■ What the exercise asks ■
Each line of the records that holds "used" should be shown in full.

··· Records for this task

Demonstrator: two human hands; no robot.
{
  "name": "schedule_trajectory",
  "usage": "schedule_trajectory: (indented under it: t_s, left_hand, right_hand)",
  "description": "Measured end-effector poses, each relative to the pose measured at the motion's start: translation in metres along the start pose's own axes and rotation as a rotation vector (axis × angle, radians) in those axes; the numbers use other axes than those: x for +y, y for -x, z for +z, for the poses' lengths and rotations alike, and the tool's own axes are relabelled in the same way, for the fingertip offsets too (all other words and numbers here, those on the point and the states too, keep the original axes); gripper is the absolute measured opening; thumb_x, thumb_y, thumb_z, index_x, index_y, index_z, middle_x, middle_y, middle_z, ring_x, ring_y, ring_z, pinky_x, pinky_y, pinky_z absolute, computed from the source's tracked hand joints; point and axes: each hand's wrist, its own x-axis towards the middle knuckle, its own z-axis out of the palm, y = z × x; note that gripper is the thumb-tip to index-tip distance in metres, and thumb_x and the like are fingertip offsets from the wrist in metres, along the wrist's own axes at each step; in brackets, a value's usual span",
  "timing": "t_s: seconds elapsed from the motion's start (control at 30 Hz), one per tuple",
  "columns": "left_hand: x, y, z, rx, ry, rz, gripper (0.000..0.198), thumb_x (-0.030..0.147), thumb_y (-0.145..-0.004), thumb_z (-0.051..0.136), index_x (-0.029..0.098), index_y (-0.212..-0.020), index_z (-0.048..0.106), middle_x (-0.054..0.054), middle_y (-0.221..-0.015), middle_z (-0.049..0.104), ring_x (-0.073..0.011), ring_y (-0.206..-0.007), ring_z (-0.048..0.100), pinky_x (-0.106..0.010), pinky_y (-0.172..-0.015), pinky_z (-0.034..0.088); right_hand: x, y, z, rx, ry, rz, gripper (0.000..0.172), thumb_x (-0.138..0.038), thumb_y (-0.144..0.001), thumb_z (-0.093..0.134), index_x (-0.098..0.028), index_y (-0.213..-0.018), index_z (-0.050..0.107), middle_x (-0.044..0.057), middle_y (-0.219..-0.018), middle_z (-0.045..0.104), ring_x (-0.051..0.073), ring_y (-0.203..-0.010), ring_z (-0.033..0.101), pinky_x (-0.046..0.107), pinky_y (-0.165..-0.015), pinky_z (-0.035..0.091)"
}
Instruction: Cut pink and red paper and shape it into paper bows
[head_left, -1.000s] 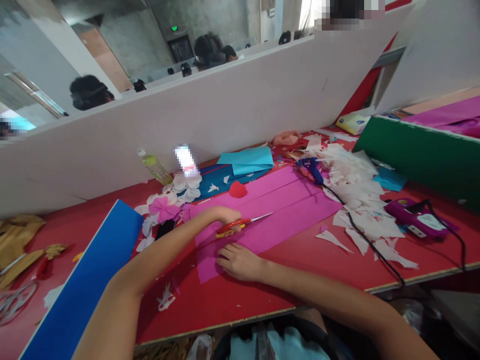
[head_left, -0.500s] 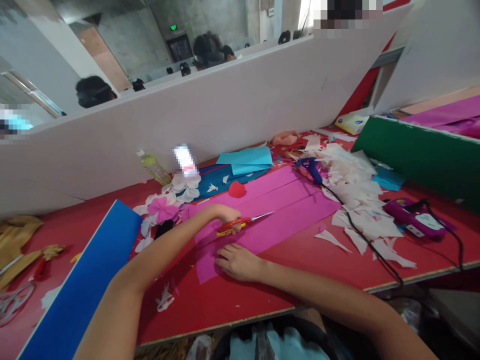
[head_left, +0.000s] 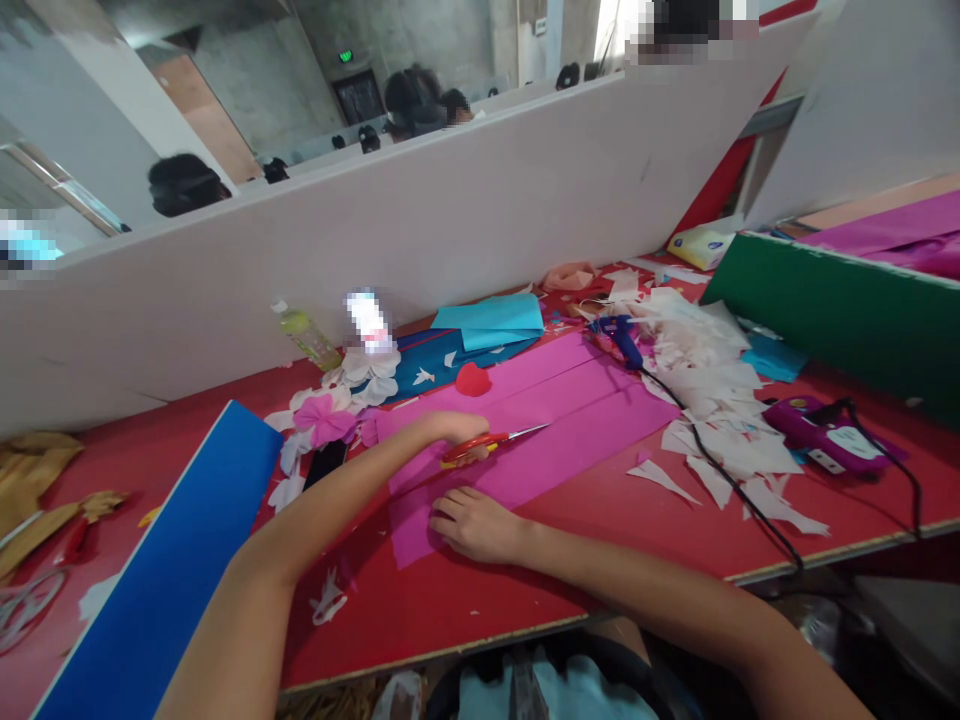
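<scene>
My left hand [head_left: 459,428] is closed around the handles of red-and-yellow scissors [head_left: 496,440]. Their metal blades point right, over a large sheet of bright pink paper [head_left: 585,425] on the table. A cut or edge line runs along the sheet near the blade tips. Lower down, my right hand [head_left: 476,525] rests flat on the near left part of the sheet, fingers spread. Just beyond the scissors sits a red rounded paper piece [head_left: 472,379] on the pink paper. White and pink paper flowers [head_left: 324,418] lie to the left of the sheet.
A blue glue gun [head_left: 622,340] trails a black cord across the red table [head_left: 570,575]. White paper scraps [head_left: 720,425] are heaped at right, near a purple device [head_left: 832,435]. Blue [head_left: 180,560] and green [head_left: 840,320] boards stand at the sides. A bottle [head_left: 306,337] leans behind.
My left hand has moved slightly right with the scissors, and the handles look closer together. My right hand stays in place on the pink paper.
</scene>
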Motion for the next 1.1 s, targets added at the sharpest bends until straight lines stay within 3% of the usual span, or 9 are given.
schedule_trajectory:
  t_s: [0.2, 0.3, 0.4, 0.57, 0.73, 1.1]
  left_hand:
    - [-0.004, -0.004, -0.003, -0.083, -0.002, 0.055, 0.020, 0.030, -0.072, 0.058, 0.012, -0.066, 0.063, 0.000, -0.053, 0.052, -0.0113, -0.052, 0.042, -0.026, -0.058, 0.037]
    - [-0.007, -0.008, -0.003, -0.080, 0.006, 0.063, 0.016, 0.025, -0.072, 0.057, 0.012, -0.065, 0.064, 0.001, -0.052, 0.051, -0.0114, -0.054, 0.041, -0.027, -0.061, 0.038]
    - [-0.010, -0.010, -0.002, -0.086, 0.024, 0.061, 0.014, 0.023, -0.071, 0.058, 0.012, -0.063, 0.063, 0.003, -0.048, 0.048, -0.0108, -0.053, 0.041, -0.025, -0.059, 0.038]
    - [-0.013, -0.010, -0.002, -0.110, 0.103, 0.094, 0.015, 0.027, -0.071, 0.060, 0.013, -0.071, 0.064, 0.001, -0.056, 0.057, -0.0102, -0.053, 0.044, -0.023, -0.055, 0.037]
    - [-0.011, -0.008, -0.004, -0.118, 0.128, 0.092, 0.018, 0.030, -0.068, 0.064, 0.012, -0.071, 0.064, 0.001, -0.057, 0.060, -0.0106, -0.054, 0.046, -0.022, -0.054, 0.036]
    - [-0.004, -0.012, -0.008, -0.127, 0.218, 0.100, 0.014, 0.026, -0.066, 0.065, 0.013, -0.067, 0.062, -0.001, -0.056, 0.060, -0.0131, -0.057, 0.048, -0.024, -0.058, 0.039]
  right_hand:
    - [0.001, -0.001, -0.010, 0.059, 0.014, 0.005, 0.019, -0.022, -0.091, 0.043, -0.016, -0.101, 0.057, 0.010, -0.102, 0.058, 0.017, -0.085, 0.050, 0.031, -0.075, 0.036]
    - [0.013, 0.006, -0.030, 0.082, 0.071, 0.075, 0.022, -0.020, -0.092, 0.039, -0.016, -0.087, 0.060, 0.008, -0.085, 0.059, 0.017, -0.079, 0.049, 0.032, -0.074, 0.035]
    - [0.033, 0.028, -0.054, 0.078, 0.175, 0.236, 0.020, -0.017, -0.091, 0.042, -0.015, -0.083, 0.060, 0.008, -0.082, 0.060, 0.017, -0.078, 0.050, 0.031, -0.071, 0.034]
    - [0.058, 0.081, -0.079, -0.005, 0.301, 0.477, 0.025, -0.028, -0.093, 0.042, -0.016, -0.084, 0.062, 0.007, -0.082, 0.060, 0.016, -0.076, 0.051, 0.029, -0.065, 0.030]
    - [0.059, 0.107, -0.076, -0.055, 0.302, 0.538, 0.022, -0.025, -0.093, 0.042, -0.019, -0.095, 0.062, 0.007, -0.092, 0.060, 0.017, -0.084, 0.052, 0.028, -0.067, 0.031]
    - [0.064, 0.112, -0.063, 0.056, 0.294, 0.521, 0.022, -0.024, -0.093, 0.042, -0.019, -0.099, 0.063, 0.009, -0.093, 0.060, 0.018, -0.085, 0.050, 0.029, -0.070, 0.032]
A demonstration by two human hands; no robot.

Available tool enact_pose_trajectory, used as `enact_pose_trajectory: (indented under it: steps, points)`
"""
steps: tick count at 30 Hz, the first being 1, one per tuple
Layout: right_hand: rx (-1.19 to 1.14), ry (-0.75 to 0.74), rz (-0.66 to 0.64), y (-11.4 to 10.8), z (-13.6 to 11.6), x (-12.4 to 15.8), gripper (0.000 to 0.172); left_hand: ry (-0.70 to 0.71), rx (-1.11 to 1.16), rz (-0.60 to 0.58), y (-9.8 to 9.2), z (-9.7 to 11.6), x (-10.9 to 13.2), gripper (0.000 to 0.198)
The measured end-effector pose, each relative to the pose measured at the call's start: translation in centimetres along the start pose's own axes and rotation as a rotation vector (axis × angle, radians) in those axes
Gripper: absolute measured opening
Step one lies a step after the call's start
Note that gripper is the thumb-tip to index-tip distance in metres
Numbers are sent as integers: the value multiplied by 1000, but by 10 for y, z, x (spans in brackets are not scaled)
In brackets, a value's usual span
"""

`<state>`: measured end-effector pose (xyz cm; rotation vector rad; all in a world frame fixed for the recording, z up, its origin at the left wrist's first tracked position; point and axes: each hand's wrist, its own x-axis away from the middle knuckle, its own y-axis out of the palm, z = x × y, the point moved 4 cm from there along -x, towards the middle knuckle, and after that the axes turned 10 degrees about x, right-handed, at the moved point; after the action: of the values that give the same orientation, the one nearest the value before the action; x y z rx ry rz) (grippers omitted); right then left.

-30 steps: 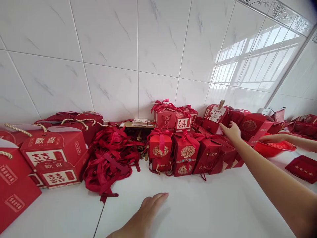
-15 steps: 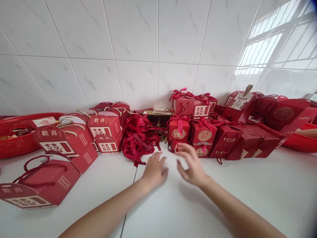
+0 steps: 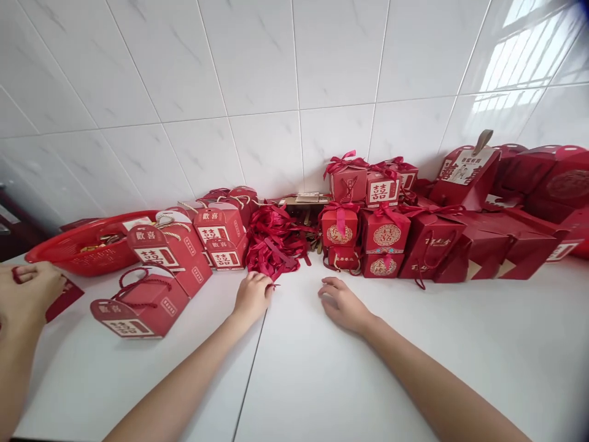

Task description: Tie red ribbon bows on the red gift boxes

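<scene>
My left hand (image 3: 252, 299) is at the front edge of a heap of dark red ribbons (image 3: 276, 242). Its fingertips are closed on a ribbon there, and a short ribbon end pokes out beside them. My right hand (image 3: 344, 306) rests low over the white table, fingers loosely curved and a little apart, with nothing seen in it. Beyond it are stacked red gift boxes (image 3: 386, 236) with gold medallions and ribbon bows. To the left of the heap stand red carton boxes (image 3: 221, 230) with white labels and rope handles.
At the far left another person's hand (image 3: 32, 288) holds something red beside a dark red card piece. Behind it sits a red plastic basket (image 3: 99, 248) with small items. More red boxes (image 3: 492, 245) crowd the right, against the tiled wall (image 3: 340, 67).
My left hand has reached forward-left to the ribbons and closed its fingers. My right hand has lowered toward the table. The view has shifted left, bringing another person's hand in.
</scene>
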<state>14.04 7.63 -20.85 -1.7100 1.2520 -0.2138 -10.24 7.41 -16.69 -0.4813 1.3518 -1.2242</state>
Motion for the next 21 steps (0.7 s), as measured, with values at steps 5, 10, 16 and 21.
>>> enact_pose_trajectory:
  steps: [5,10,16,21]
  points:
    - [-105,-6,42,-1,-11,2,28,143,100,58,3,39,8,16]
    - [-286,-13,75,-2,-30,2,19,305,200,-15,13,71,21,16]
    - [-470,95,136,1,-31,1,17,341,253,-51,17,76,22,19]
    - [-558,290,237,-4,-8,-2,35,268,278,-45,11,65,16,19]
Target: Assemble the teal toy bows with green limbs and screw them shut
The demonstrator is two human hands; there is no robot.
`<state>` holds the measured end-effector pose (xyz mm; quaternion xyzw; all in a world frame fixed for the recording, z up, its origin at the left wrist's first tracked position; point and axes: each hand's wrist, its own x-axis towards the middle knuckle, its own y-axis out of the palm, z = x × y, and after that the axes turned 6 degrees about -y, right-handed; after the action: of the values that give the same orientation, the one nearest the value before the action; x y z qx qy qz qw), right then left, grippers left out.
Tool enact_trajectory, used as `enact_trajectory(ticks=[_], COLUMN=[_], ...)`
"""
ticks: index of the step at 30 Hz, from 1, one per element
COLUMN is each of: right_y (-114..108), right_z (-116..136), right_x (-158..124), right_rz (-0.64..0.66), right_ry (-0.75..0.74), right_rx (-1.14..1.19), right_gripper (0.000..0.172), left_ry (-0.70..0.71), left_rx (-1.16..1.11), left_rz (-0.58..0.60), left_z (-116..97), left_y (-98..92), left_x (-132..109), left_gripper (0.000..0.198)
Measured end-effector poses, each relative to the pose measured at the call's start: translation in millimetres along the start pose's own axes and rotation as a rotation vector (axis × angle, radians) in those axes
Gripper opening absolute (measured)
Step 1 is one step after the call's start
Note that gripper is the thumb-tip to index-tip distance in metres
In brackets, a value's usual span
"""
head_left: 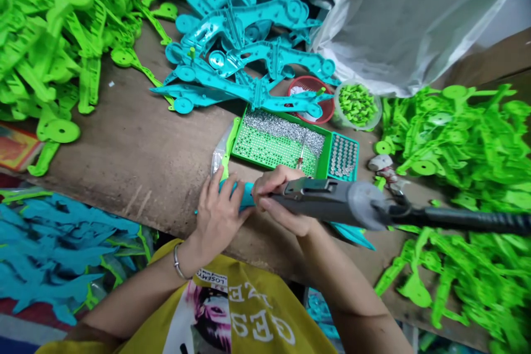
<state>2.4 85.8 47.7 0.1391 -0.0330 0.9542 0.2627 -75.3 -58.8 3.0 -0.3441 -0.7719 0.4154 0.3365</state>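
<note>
One blue part (pixel 248 194) is in work, by my reading: it lies on the bench (pixel 136 160) beneath my left hand (pixel 222 207), fingers spread over it. My right hand (pixel 282 199) is closed around a grey corded tool (pixel 323 197); its tip is hidden, so I cannot confirm completion. Beyond both hands, stacked blue pieces (pixel 257 91) adjoin a green tray (pixel 326 155); whether these are finished, I cannot tell.
</note>
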Motion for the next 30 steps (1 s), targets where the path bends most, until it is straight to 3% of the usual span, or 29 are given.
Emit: enact_trajectory(ticks=[2, 5, 8, 13, 18, 22, 26, 30], right_y=[-1.2, -0.1, 0.8, -2.0, -2.8, -4.5, -3.4, 10.6], right_z=[6.7, 4.3, -13.6, -40.9, -47.4, -50.1, -39.6, -6.3], right_x=[15.3, 39.8, 55.3, 58.5, 58.3, 59.6, 61.7, 57.3], right_rz=[-0.006, -0.258, -0.411, -0.401, -0.409, -0.38, -0.361, -0.404], right_ry=[-0.092, -0.264, -0.297, -0.279, -0.247, -0.209, -0.21, -0.295], right_rx=[0.039, 0.073, 0.024, 0.005, 0.006, -0.028, -0.035, 0.069], right_gripper=[0.02, 0.016, 0.016, 0.014, 0.017, 0.022, 0.02, 0.013], left_ry=[-0.002, 0.006, -0.005, -0.117, -0.179, -0.272, -0.291, -0.243], left_rx=[0.014, 0.029, 0.033, 0.016, -0.074, -0.329, -0.51, -0.525], left_rz=[0.012, 0.025, 0.016, -0.022, -0.046, 0.051, 0.135, 0.173], left_z=[-0.6, -0.9, 2.2, 18.2, 37.4, 45.4, 51.0, 58.6], left_y=[0.3, -2.6, -11.4, -28.8, -34.3, -34.9, -35.1, -34.4], left_x=[-0.5, -1.0, -1.9, -9.8, -28.3, -41.3, -44.1, -42.2], left_gripper=[0.045, 0.051, 0.064, 0.077, 0.067, 0.051, 0.028, 0.017])
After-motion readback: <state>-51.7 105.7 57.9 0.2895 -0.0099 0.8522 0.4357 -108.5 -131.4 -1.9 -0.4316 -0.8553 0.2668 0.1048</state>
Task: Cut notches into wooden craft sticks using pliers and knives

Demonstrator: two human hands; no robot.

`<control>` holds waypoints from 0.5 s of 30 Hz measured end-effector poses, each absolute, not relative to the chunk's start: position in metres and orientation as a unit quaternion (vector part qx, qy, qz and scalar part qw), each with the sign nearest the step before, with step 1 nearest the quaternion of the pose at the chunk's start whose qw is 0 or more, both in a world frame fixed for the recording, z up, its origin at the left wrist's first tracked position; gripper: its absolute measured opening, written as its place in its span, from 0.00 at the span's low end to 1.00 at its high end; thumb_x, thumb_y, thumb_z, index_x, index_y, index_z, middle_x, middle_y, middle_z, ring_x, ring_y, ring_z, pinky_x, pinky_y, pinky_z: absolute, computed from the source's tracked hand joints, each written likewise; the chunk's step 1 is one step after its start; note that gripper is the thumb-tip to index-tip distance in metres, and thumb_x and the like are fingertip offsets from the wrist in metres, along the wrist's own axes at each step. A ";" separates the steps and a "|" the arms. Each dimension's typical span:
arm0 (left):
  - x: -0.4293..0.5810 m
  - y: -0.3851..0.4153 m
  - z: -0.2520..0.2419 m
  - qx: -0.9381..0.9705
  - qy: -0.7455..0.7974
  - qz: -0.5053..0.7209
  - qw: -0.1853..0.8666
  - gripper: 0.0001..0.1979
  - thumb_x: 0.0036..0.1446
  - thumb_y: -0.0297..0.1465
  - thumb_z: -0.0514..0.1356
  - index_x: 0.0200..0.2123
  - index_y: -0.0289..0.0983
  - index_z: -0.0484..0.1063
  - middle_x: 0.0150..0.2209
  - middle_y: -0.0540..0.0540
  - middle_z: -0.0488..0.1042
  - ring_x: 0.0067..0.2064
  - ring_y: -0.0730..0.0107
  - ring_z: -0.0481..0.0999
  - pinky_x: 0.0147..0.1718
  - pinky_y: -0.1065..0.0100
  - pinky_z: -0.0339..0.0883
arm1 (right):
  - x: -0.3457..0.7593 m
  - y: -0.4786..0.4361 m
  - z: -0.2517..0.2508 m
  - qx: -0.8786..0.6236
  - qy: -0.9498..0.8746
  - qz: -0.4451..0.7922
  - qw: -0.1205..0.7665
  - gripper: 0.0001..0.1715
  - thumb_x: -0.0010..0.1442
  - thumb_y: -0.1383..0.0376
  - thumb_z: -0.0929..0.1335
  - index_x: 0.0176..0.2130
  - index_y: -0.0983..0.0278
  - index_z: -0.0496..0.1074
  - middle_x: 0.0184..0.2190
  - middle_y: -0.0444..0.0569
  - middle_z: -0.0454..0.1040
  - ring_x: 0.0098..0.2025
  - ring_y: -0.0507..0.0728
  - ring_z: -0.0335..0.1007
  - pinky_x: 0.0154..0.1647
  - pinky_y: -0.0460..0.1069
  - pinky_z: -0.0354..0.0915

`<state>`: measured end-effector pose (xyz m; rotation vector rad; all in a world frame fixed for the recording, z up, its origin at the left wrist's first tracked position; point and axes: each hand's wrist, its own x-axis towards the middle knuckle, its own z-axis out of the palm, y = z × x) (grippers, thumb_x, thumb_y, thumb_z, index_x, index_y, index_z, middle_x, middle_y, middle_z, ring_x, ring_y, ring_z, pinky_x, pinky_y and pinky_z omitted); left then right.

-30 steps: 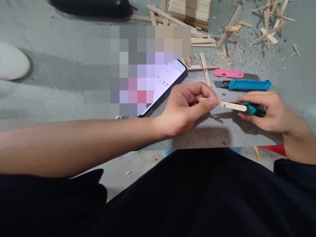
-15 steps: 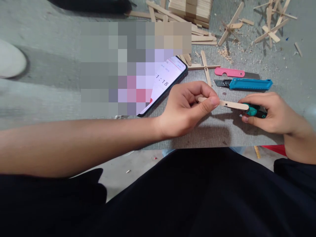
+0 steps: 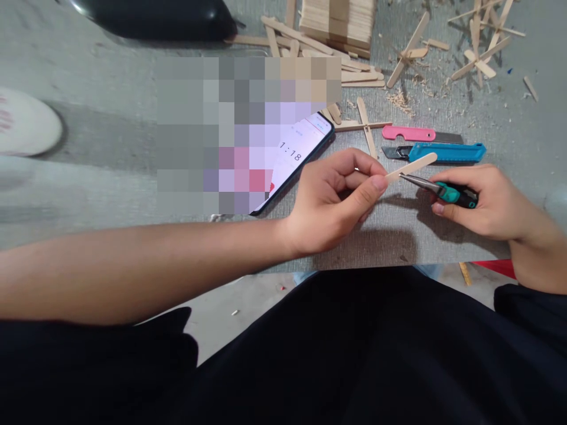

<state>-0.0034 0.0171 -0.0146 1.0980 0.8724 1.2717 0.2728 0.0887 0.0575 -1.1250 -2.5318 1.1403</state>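
Observation:
Between the thumb and fingers of my left hand [image 3: 343, 198] is a flat wooden craft stick [image 3: 416, 167], its free end pointing up and to the right. My right hand [image 3: 481, 200] is closed around needle-nose pliers [image 3: 454, 193] with black and teal handles. The slim metal jaws of the pliers reach left to a small dark notch near the middle of the stick. Whether the jaws bite the wood or only touch it, I cannot tell. Just beyond the hands lie a blue utility knife [image 3: 447, 153] and a pink knife [image 3: 410, 133] with its blade out.
A phone [image 3: 305, 144] showing 1:18 lies left of the knives, partly pixelated. Farther back are a bundle of craft sticks [image 3: 336, 23], loose sticks [image 3: 296, 40], crossed-stick pieces [image 3: 407, 53] and wood shavings [image 3: 398, 103]. A black object [image 3: 163, 18] and a white rounded object [image 3: 26, 124] sit left.
The craft stick has swung from nearly level to tilted up at its right end, which exposes the plier jaws at its notch. Both hands stay nearly in place; the view has shifted slightly.

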 end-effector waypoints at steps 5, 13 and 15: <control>0.000 0.018 -0.012 0.482 0.380 0.561 0.556 0.23 0.69 0.52 0.76 0.36 0.41 0.78 0.17 0.59 0.62 0.16 0.79 0.54 0.15 0.70 0.49 | 0.273 0.089 0.058 -0.366 -0.846 0.380 0.070 0.06 0.70 0.59 0.76 0.43 0.57 0.84 0.30 0.41 0.77 0.29 0.53 0.67 0.31 0.52 0.65; -0.003 0.017 -0.009 0.517 0.411 0.554 0.508 0.23 0.71 0.51 0.75 0.34 0.39 0.78 0.18 0.58 0.61 0.18 0.80 0.52 0.16 0.70 0.47 | 0.276 0.089 0.054 -0.366 -0.854 0.363 0.077 0.03 0.70 0.60 0.77 0.43 0.54 0.86 0.33 0.42 0.83 0.32 0.56 0.74 0.35 0.54 0.68; -0.003 0.016 -0.011 0.518 0.414 0.556 0.502 0.23 0.71 0.50 0.75 0.34 0.39 0.79 0.19 0.57 0.62 0.18 0.80 0.53 0.16 0.70 0.48 | 0.276 0.088 0.054 -0.368 -0.856 0.355 0.079 0.03 0.70 0.60 0.77 0.41 0.54 0.85 0.32 0.42 0.82 0.32 0.57 0.74 0.35 0.54 0.68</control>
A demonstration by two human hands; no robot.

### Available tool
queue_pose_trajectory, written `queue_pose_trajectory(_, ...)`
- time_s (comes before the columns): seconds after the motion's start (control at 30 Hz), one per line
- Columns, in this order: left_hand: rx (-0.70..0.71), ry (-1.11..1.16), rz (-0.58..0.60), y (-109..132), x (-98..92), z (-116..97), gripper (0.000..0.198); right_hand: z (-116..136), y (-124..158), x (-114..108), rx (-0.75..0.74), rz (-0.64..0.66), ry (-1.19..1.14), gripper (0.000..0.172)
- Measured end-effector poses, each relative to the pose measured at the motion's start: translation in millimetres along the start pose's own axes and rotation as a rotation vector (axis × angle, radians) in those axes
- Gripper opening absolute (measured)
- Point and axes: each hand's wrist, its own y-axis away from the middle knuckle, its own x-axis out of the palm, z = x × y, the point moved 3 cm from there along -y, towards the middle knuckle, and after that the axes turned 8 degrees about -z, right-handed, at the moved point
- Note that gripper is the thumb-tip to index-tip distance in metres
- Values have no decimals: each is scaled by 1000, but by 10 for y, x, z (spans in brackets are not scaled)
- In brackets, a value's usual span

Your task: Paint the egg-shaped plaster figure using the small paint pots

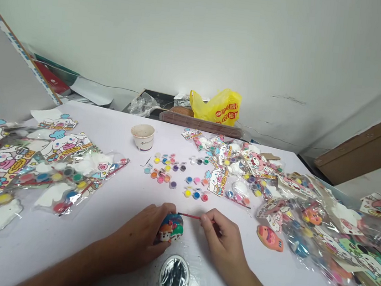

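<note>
My left hand (147, 232) grips a small painted figurine (172, 229) coloured blue, orange, green and white, raised over the table's front middle. Its left side is hidden behind my fingers. In my right hand (221, 236) a thin red paintbrush (191, 216) is pinched, its dark tip at the figurine's upper edge. Just beyond my hands stand several small paint pots, among them a strip of yellow, blue and red pots (196, 195). Below the figurine a round dark disc with a silver rim (174, 279) lies on the table, with clear tape beside it.
A paper cup (142, 136) stands at the back left of the paint pots. Plastic-wrapped painting kits cover the left (66, 174) and right (324, 236) sides. A pink painted figurine (270, 238) lies right of my hand. Behind the table sits a yellow plastic bag (217, 107) against the wall.
</note>
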Motion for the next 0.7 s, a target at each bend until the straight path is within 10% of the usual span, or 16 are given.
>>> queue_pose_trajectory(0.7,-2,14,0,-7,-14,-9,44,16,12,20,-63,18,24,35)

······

■ Exercise answer ■
Available tool enact_pose_trajectory, used as `enact_pose_trajectory: (indented under it: steps, points)`
Tool enact_trajectory, used as `enact_trajectory(ticks=[_], COLUMN=[_], ...)`

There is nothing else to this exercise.